Ingrid,
Tu vas sans doute te demander pourquoi je t'écris cette lettre, et pourquoi pas plutôt un mail. Simplement parce que ça fait déjà pas mal de temps que je cherche à te parler, et qu'à défaut d'avoir pu le faire face à face, une lettre manuscrite me paraît plus appropriée, plus sincère et personnelle pour le genre de choses que je vais évoquer ici. Maintenant peut-être que tu te demande ce que je peux bien avoir à te dire qui légitime cette intention de ma part, ou peut-être le sais tu déjà, quoiqu'il en soit j'estime qu'il est important que je te dise tout moi-même. J'aurais déjà dû le faire depuis longtemps mais peu importe, on revient pas sur le passé.
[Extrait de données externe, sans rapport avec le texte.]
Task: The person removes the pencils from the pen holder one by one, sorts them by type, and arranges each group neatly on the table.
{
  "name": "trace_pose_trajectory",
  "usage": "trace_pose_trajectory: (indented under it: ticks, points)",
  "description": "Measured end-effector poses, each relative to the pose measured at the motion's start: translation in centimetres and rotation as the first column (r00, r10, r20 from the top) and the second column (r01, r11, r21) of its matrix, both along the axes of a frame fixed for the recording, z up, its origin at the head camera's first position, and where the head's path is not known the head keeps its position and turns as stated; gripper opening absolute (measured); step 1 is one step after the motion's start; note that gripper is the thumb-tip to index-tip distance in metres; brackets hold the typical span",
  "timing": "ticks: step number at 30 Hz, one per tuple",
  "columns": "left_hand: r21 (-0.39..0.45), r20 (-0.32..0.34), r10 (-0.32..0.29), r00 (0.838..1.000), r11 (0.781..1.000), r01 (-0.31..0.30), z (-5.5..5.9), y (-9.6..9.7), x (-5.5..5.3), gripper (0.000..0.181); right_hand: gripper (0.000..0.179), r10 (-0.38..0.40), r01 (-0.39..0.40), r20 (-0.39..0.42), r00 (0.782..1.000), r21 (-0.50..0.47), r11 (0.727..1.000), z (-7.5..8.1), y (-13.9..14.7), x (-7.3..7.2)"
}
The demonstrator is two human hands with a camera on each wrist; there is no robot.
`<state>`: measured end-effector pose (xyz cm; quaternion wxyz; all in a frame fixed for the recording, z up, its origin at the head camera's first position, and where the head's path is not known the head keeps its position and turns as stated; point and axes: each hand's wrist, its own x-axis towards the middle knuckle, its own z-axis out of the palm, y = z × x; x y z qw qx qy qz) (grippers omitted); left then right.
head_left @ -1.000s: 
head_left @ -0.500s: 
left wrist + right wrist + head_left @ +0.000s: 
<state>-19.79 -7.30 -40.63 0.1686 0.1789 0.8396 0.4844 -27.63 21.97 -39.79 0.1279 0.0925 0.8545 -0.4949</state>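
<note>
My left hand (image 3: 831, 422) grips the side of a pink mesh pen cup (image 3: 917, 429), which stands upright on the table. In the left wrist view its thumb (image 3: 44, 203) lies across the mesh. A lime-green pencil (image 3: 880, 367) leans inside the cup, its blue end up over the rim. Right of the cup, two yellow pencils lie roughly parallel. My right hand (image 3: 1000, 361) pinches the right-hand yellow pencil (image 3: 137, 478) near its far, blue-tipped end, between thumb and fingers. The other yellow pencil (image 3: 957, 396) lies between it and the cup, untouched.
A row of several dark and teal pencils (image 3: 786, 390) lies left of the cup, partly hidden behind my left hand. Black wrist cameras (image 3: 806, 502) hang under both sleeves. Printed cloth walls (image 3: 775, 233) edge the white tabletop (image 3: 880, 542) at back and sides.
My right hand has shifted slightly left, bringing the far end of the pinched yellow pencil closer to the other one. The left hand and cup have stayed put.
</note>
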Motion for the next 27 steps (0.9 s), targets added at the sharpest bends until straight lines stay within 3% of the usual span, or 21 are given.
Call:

Quand je dis longtemps ça fait un peu moins de deux ans, quelques mois après qu'on se soient rencontrés en fait. Pourquoi deux ans ? Parce qu'arrivé en 1ère, j'étais encore trop affecté par une histoire similaire survenue à peine trois mois plus tôt, pour pouvoir tourner la page et passer à autre chose, si bien qu'au final je n'étais pas sûr de ce que je voulais. Je suis arrivé cette année là avec plein de remords qui pesaient lourd sur ma conscience, jusqu'à ce que je me décide finalement à prendre les choses en main, pour pouvoir me libérer de tout ça et tourner la page. Si je te parle de ça c'est pour que tu comprenne bien pourquoi j'en suis là aujourd'hui. Bref, pendant ce temps, les heures s'écoulaient, les jours passaient, puis les jours se sont transformés en mois, si bien qu'au sortir de cette histoire je suis redescendu sur Terre, j'ai dû affronter la vérité et j'ai cessé de me bercer d'illusions en ce qui te concerne...
C'est pour cela que l'année suivante, en Term, j'ai simplement tenté d'enfouir "tout ça" et d'oublier. Mais à terme, j'en ai plus souffert qu'autre chose; ça me dévorait de l'intérieur, et c'est précisément pour ça qu'on en est là maintenant: j'ai besoin d'extérioriser, j'ai besoin que tu saches. Ensuite, si j'ai attendu ce moment pour le faire, c'est que j'ai d'abord attendu que l'occasion se présente de t'en parler face à face, mais je voulais pas non plus le faire à l'arrache en te croisant par hasard dans les couloirs, et pour ça je comptais sur la soirée de remise des diplômes. Si je ne t'ai pas proposé de se voir, prétextant une banale invitation à prendre un verre, c'est simplement que j'avais peur que ça fasse trop suspect et que ça n'éveille chez toi des soupçons, étant donné qu'on ne se voit ni ne se parle (presque) plus.
Je te rassure j'ai bientôt fini. Cette lettre c'est aussi l'ultime opportunité pour moi de te dire ces choses. En effet, comme tu le sais sûrement, j'ai pas l'intention de rester à la fac, ni même à Rennes, ni même en France...et encore moins d'y revenir. J'ai trop de souvenirs douloureux ici, et tout ce que je demande c'est de pouvoir souffler. Pour cela je dois rompre avec tout ce qui me retient ici. Tu comprendras par conséquent que si je disais que c'était "l'ultime" occasion, c'est parce que nous ne nous reverrons jamais plus. Cette décision a été dure à prendre, mais elle était nécessaire, et quand bien même j'écoute encore ma raison et non mon coeur (ce qui, je dois le reconnaître, ne m'a pas forcément réussit jusqu'ici) c'est parce que j'ai toutes les raisons de penser que ce dernier m'induit en erreur lorsqu'il me dit de continuer à y croire. Donc voilà, avant de partir il fallait que je te dise tout ça, afin de pas conserver de non dits et de remords comme il y a deux ans, qui m'auraient empêcher de tourner la page et de profiter pleinement de mon nouveau départ.
Avant de conclure, sache que je sais à quoi m'attendre venant de toi, donc j'espère pas de miracles, j'ai arrêté d'y croire depuis longtemps. Maintenant si tu veux quand même qu'on se revoit pour en parler fais le moi savoir. Et si tel n'est pas le cas, il ne me reste plus qu'à te dire "Adieu"; et enfin le plus important, ce à quoi je fais référence depuis le début de cette lettre, ce pourquoi j'ai écrit ces lignes: c'était simplement pour te dire que Je t'Aime.